While the current Zeta system is a dramatic leap forward in stack design and monitoring, it was not originally designed to model subsea interventions. As a result of recent industry interest, the model is being enhanced to include subsea riser modeling capabilities. This enhancement will include the ability to model pipe or wireline stress and displacement during a riserless subsea intervention. Loadings from varying ocean currents and movements of the floating structure are being incorporated into the available modeling scenarios. In addition, the concept of utilizing the Zeta Gauge for subsea riser stress monitoring applications is also under review. WO

ACKNOWLEDGMENT

The authors wish to thank BP for its strong support and funding of this work. They are also grateful for the guidance and insight provided by Rodney Stephens, Charlie Michel and Walter Crow at BP, as the project has benefited significantly as a result of their contributions.


THE AUTHORS

Newman

Ken Newman is founder and president of CTES, L.P., an engineering services company affiliated with Varco International. He holds a masters degree in mechanical engineering from MIT. He is a registered professional engineer in Texas and has been an SPE member since 1990. As a recognized authority on coiled tubing, Mr. Newman has authored several technical papers, magazine articles and patents. CTES provides modeling software, data acquisition systems, cable installation systems and specialized sensors to the coiled tubing industries, plus modeling products to wireline/ drilling industries.

Smalley

Ed Smalley, presently VP marketing & business development for CTES, L.P., an engineering services company affiliate of Varco International, holds a BS degree in engineering from Kansas State University.
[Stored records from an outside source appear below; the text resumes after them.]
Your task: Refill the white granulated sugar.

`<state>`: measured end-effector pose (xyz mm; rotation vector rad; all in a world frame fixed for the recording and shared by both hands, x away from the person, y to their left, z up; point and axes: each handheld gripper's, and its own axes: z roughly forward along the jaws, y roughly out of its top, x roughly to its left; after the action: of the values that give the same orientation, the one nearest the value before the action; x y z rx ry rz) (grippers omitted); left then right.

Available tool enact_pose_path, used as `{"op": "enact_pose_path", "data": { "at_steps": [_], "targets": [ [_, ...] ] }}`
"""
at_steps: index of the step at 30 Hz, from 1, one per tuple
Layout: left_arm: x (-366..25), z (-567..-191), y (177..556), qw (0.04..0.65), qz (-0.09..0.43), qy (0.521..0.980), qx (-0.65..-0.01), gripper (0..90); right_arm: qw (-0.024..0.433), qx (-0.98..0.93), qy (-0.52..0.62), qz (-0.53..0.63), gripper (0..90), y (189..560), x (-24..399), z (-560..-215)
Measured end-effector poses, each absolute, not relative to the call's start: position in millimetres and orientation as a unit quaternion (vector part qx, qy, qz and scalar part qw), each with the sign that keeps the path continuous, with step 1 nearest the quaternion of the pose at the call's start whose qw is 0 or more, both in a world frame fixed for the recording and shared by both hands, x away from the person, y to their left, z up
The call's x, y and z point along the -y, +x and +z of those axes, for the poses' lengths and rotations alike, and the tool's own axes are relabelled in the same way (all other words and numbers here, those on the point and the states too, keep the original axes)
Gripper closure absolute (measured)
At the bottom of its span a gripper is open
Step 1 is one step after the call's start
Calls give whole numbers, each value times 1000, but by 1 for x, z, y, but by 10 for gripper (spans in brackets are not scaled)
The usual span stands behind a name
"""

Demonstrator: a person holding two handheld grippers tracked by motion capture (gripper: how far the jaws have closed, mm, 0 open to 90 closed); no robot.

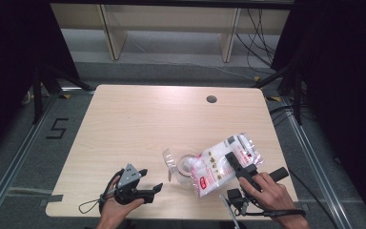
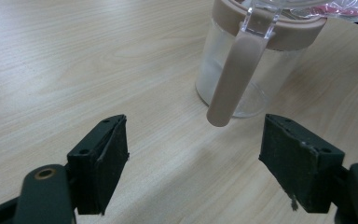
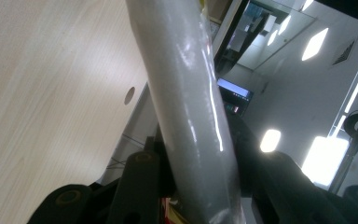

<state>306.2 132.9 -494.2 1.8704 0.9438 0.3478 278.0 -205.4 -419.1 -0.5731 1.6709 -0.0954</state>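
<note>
While the right hand-held gripper (image 1: 234,163) clamps the bag (image 1: 219,162) tilted over the jar (image 1: 187,167) on the counter (image 1: 138,124), the left hand-held gripper (image 1: 150,183) waits nearby. Left gripper view: jaws open, jar handle (image 2: 235,77) just ahead. Right gripper view: bag (image 3: 191,116) pinched edge-on, running lengthwise away.

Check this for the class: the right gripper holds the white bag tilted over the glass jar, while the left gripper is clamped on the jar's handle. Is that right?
Not quite. The left gripper is not clamped on the handle: the left gripper view shows its jaws standing open, apart from it. The rest holds: the right gripper holds the white bag tilted over the glass jar.
</note>
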Motion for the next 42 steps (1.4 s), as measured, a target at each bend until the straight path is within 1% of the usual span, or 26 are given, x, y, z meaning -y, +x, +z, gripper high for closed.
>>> {"op": "enact_pose_path", "data": {
  "at_steps": [42],
  "targets": [
    [-133, -494, 306, 487, 143, 769, -388, 227, 634, -730, -252, -38, 717, 278, 208, -418]
  ]
}}
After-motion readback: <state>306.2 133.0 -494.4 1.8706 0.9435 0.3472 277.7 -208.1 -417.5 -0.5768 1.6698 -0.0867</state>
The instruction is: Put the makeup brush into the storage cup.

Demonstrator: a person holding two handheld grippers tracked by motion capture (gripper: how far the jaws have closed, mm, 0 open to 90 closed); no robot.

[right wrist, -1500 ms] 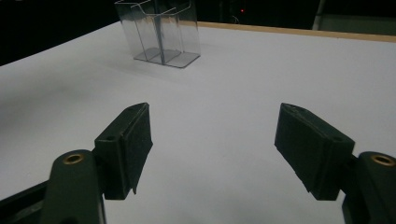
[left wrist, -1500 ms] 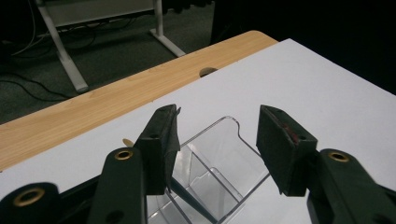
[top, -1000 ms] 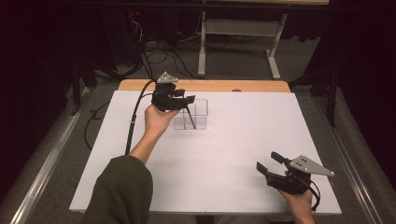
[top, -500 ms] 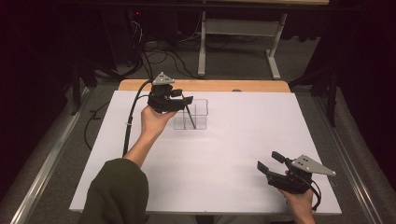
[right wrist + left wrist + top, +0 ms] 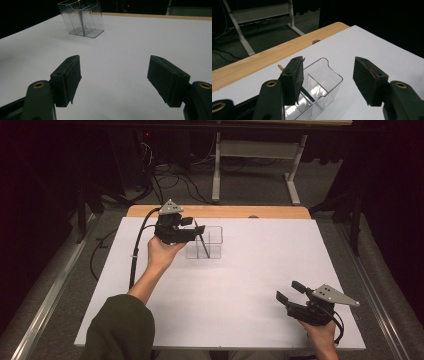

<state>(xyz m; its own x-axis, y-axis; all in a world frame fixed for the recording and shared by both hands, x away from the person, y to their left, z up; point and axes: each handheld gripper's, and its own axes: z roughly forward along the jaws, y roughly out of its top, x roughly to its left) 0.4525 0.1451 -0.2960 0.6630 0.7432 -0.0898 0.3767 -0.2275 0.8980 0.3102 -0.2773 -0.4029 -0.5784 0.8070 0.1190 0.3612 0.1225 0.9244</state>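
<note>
Overhead, white table top [image 5: 240,300] — wood edge [image 5: 240,212], dark room.

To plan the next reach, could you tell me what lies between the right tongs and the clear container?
Nothing: bare white table top runs from the right tongs to the clear container, as the right gripper view shows.

Dark room, grey carpet floor [image 5: 250,185], white metal desk frame [image 5: 260,150] behind.

White worktop [image 5: 240,290] with a bare wooden strip [image 5: 220,212] along its far edge, grey carpeted floor [image 5: 260,180] beyond, pale metal frame of a desk [image 5: 252,157] standing in the dark background, black cables [image 5: 170,175] tangled on the floor beside it
</note>
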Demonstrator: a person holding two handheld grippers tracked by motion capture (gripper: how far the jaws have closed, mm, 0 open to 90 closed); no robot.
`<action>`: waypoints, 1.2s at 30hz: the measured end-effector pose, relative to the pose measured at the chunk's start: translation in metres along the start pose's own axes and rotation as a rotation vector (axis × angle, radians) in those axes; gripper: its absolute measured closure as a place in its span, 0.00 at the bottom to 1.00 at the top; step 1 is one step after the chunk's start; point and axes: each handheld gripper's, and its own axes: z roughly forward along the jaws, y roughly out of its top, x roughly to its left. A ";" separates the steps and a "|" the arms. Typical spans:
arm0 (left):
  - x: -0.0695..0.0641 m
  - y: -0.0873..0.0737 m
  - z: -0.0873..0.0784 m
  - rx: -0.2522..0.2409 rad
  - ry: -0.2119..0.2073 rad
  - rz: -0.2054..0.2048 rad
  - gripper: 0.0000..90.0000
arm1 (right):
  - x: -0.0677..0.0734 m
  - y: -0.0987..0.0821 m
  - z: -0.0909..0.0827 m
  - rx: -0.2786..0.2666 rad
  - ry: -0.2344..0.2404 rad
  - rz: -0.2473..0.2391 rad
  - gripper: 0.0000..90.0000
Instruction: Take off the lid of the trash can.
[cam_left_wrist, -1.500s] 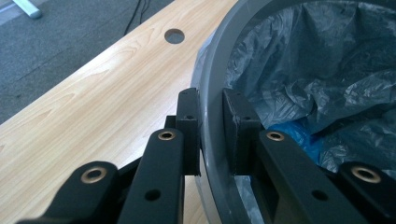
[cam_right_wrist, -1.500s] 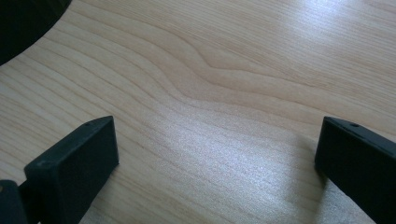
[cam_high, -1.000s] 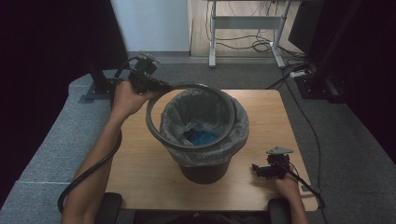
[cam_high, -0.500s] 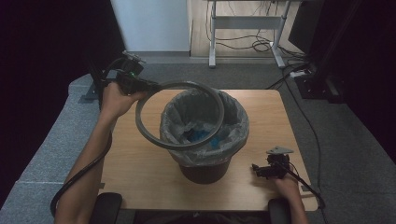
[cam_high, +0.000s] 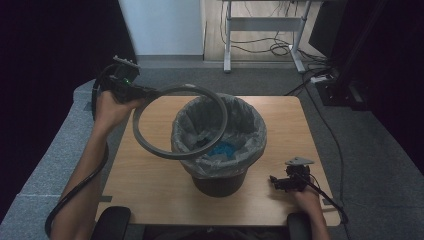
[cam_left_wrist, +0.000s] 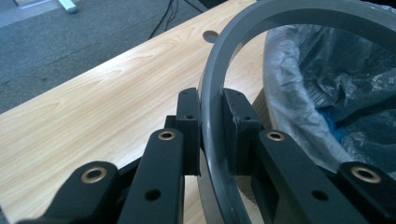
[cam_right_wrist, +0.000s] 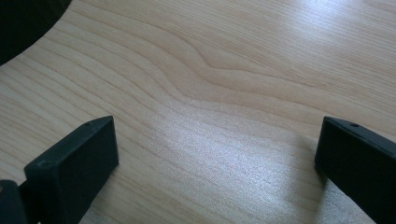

He is responsible for commercialization of new hardware and software products for coiled tubing, wireline and jointed pipe intervention. His more than 24 years’ of oilfield experience, starting with Schlumberger, includes new product development, field operations, sales/ management. After Schlumberger, he was Director, E&P business development with the Gas Technology Institute, where he managed launch of more than 60 new E&P products over eleven years. Mr. Smalley is a member of SPE, ICoTA and SPWLA.